Мы долго молчали, но я все-таки спросил наконец:
— Юр, ты действительно веришь, что не умрешь никогда?
— Да. И не представляю, как живете вы, зная, что должны умереть. Ведь это нужно бояться каждую минуту. И так всю жизнь... Хорошо. А ты не представляешь, как живу я. Давай лучше о деле. Еще надо пить. Чай, кофе, воду. Что хочешь. Как можно больше. Тогда я выпил три чайника.
...Холодная ночь была на исходе, и ничего уже не оставалось в нас, что могло бы сегодня принести радость другому. Но он заговорил. Это было последнее слово.
— Мы, змееловы, сами уничтожали себя. Змей становилось меньше год от года. Я видел, как их кучами сжигали в серпентариях. Обливали бензином и сжигали. Они не ели, эпидемии косили их сотнями. Взял несколько раз яд — и все! Надо было что-то делать, и я добился основания серпентария. Здесь просто меньше змей, и я их лучше держу. Они едят. Конечно, дают больше яду. Но этого мало. Я знаю здесь все места — и не только здесь. Змей становится все меньше, и этот серпентарий не выход.
Надо создавать резервации. Надо брать яд несколько раз и змею отпускать туда, где она будет жить.
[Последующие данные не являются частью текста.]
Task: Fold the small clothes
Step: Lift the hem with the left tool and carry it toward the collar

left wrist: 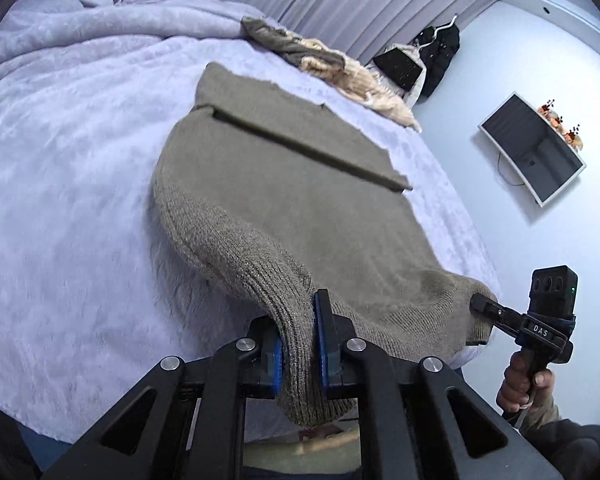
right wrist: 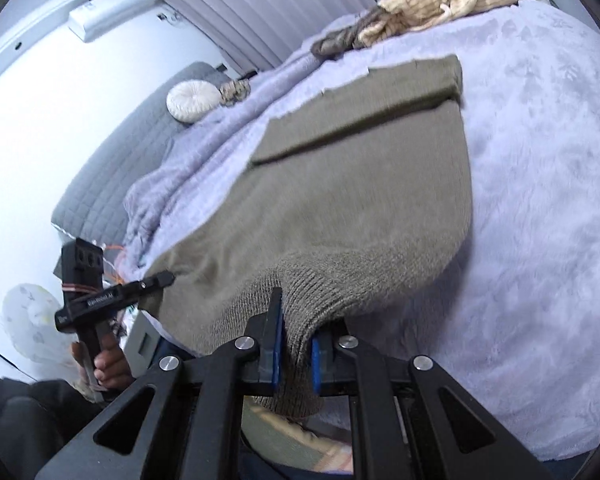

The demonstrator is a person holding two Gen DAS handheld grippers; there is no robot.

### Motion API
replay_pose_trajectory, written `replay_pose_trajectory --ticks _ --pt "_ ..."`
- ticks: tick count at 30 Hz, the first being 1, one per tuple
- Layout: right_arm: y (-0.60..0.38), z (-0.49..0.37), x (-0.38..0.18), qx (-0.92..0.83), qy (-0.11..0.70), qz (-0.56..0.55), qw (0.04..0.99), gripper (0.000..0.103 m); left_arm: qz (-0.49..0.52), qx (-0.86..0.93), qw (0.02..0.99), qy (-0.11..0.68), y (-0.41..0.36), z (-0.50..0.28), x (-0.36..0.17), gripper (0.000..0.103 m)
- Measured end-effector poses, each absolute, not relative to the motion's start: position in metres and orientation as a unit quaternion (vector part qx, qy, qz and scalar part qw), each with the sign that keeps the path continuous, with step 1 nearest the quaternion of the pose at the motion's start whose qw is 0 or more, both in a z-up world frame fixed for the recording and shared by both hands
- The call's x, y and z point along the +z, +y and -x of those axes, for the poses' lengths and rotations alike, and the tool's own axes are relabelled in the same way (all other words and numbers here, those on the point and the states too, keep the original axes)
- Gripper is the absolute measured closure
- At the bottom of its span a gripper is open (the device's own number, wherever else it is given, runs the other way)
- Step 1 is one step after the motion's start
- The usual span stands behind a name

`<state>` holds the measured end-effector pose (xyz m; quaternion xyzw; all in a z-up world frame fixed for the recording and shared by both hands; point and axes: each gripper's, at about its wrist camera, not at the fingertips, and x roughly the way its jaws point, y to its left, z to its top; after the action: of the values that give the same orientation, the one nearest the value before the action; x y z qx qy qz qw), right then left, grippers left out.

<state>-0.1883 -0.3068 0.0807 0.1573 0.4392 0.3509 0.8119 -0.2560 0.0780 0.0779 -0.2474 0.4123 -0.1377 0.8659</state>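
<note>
An olive-grey knit sweater (left wrist: 284, 184) lies spread on a lilac bed cover (left wrist: 72, 168), with a sleeve folded across its far part. My left gripper (left wrist: 298, 344) is shut on the ribbed near hem at one corner, lifted off the bed. My right gripper (left wrist: 480, 304) grips the other hem corner, seen at right in the left wrist view. In the right wrist view the sweater (right wrist: 340, 184) stretches away and my right gripper (right wrist: 296, 344) is shut on its ribbed hem; the left gripper (right wrist: 166, 279) pinches the hem at left.
A pile of cream and grey clothes (left wrist: 340, 64) lies at the bed's far edge, also in the right wrist view (right wrist: 432, 8). A round white cushion (right wrist: 190, 100) is near the grey headboard (right wrist: 140, 136). A wall television (left wrist: 534, 148) and hanging dark clothes (left wrist: 432, 56) are at right.
</note>
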Motion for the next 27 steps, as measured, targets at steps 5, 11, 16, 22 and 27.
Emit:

Вот для чего я уже метил и отпускал. Потом ловил снова — и они были здоровыми. Это не новый метод получения яда. У Ломова, мол, новый метод получения яда! Так звонят те, кто ничего не понимает. Новый метод — впереди. Было время, когда у меня опустились руки, но сейчас я верю: я добьюсь своего. Будут когда-нибудь резервации...
Он умолк. Потом улыбнулся:
— Быть может, этим я хочу искупить вину перед ними. Хоть немного. Очень уж многих я отдал на смерть своими руками.